**What is needed:** Retype all of the data without changing a single word.

**Provided data:**
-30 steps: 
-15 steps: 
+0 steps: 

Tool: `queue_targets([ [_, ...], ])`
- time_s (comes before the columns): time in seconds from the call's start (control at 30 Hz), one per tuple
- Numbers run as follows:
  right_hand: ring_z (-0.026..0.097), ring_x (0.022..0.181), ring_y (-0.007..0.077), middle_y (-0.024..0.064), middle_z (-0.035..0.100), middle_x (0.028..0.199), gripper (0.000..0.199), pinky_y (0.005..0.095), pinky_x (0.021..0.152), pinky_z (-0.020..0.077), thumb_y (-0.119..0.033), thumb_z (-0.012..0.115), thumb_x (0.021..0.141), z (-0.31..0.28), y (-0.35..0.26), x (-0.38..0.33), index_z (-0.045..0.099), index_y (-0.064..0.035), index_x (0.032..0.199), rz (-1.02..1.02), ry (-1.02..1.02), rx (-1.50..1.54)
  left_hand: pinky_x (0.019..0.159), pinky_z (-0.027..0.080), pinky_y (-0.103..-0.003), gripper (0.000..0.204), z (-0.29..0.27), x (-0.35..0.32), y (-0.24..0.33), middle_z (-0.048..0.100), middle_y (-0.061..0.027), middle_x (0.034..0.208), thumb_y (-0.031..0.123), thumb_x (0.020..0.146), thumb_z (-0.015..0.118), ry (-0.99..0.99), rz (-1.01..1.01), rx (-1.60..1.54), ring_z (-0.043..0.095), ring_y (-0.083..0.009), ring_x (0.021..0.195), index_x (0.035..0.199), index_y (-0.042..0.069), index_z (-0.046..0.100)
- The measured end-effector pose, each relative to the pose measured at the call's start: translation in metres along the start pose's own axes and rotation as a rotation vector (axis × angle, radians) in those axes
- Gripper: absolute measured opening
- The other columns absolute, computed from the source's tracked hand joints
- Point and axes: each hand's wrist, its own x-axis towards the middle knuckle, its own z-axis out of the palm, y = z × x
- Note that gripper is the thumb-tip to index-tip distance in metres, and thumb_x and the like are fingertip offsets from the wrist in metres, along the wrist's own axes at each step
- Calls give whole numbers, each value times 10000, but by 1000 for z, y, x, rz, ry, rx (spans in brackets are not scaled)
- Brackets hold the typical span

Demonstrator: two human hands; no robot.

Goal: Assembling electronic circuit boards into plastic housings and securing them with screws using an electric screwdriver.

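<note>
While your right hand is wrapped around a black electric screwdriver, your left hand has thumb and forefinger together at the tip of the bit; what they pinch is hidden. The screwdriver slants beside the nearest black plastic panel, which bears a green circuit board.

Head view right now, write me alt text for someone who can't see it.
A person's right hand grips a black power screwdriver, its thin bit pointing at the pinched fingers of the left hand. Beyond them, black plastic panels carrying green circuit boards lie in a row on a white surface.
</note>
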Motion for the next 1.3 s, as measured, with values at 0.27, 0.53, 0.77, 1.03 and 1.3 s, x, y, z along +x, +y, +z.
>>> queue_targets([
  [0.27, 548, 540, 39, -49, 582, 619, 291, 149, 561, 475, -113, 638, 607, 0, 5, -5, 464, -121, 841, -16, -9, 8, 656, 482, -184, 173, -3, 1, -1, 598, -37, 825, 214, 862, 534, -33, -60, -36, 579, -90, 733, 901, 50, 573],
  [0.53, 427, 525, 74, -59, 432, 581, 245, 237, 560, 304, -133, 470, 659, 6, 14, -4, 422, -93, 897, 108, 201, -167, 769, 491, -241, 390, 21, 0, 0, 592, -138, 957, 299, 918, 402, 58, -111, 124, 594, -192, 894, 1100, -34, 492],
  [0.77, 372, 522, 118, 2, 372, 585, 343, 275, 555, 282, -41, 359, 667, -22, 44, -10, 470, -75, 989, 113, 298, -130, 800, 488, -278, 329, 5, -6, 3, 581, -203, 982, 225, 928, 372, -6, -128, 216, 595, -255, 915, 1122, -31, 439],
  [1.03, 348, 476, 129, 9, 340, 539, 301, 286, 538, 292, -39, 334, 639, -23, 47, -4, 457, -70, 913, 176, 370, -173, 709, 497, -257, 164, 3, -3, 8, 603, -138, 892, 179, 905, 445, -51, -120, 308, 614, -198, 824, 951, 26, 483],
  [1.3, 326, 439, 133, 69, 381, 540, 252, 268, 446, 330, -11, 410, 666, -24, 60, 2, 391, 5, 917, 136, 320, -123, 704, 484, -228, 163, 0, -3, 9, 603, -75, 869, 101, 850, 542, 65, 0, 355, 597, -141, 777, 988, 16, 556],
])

**Written reply:**
-30 steps: 
-15 steps: 
+0 steps: 

Tool: `queue_targets([ [_, ...], ])`
- time_s (comes before the columns): time in seconds from the call's start (control at 30 Hz), one per tuple
- Numbers run as follows:
  right_hand: ring_z (-0.026..0.097), ring_x (0.022..0.181), ring_y (-0.007..0.077), middle_y (-0.024..0.064), middle_z (-0.035..0.100), middle_x (0.028..0.199), gripper (0.000..0.199), pinky_y (0.005..0.095), pinky_x (0.021..0.152), pinky_z (-0.020..0.077), thumb_y (-0.119..0.033), thumb_z (-0.012..0.115), thumb_x (0.021..0.141), z (-0.31..0.28), y (-0.35..0.26), x (-0.38..0.33), index_z (-0.045..0.099), index_y (-0.064..0.035), index_x (0.032..0.199), rz (-1.02..1.02), ry (-1.02..1.02), rx (-1.50..1.54)
  left_hand: pinky_x (0.019..0.159), pinky_z (-0.027..0.080), pinky_y (-0.103..-0.003), gripper (0.000..0.204), z (-0.29..0.27), x (-0.35..0.32), y (-0.24..0.33), middle_z (-0.048..0.100), middle_y (-0.061..0.027), middle_x (0.034..0.208), thumb_y (-0.031..0.123), thumb_x (0.020..0.146), thumb_z (-0.015..0.118), ry (-0.99..0.99), rz (-1.01..1.01), rx (-1.60..1.54), ring_z (-0.043..0.095), ring_y (-0.083..0.009), ring_x (0.021..0.195), index_x (0.035..0.199), index_y (-0.042..0.069), index_z (-0.046..0.100)
- The measured end-effector pose, each relative to the pose measured at the call's start: translation in metres along the start pose's own axes and rotation as a rotation vector (axis × angle, radians) in those axes
- Gripper: absolute measured opening
- The other columns absolute, computed from the source's tracked hand joints
- Point and axes: each hand's wrist, its own x-axis towards the middle knuckle, its own z-axis out of the palm, y = z × x
- Note that gripper is the thumb-tip to index-tip distance in metres, and thumb_x and the like are fingertip offsets from the wrist in metres, along the wrist's own axes at each step
- Calls give whole numbers, each value times 10000, but by 1000 for z, y, x, rz, ry, rx (spans in brackets are not scaled)
- Brackets hold the typical span

Demonstrator: two human hands; no robot.

Goal: Assembling electronic circuit boards into plastic housings and securing them with screws using an electric screwdriver.

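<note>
While your right hand is wrapped around a black electric screwdriver, your left hand has thumb and forefinger together at the tip of the bit; what they pinch is hidden. The screwdriver slants beside the nearest black plastic panel, which bears a green circuit board.

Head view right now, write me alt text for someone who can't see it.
A person's right hand grips a black power screwdriver, its thin bit pointing at the pinched fingers of the left hand. Beyond them, black plastic panels carrying green circuit boards lie in a row on a white surface.
</note>
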Motion for the next 1.3 s, as measured, with values at 0.27, 0.53, 0.77, 1.03 and 1.3 s, x, y, z along +x, +y, +z.
>>> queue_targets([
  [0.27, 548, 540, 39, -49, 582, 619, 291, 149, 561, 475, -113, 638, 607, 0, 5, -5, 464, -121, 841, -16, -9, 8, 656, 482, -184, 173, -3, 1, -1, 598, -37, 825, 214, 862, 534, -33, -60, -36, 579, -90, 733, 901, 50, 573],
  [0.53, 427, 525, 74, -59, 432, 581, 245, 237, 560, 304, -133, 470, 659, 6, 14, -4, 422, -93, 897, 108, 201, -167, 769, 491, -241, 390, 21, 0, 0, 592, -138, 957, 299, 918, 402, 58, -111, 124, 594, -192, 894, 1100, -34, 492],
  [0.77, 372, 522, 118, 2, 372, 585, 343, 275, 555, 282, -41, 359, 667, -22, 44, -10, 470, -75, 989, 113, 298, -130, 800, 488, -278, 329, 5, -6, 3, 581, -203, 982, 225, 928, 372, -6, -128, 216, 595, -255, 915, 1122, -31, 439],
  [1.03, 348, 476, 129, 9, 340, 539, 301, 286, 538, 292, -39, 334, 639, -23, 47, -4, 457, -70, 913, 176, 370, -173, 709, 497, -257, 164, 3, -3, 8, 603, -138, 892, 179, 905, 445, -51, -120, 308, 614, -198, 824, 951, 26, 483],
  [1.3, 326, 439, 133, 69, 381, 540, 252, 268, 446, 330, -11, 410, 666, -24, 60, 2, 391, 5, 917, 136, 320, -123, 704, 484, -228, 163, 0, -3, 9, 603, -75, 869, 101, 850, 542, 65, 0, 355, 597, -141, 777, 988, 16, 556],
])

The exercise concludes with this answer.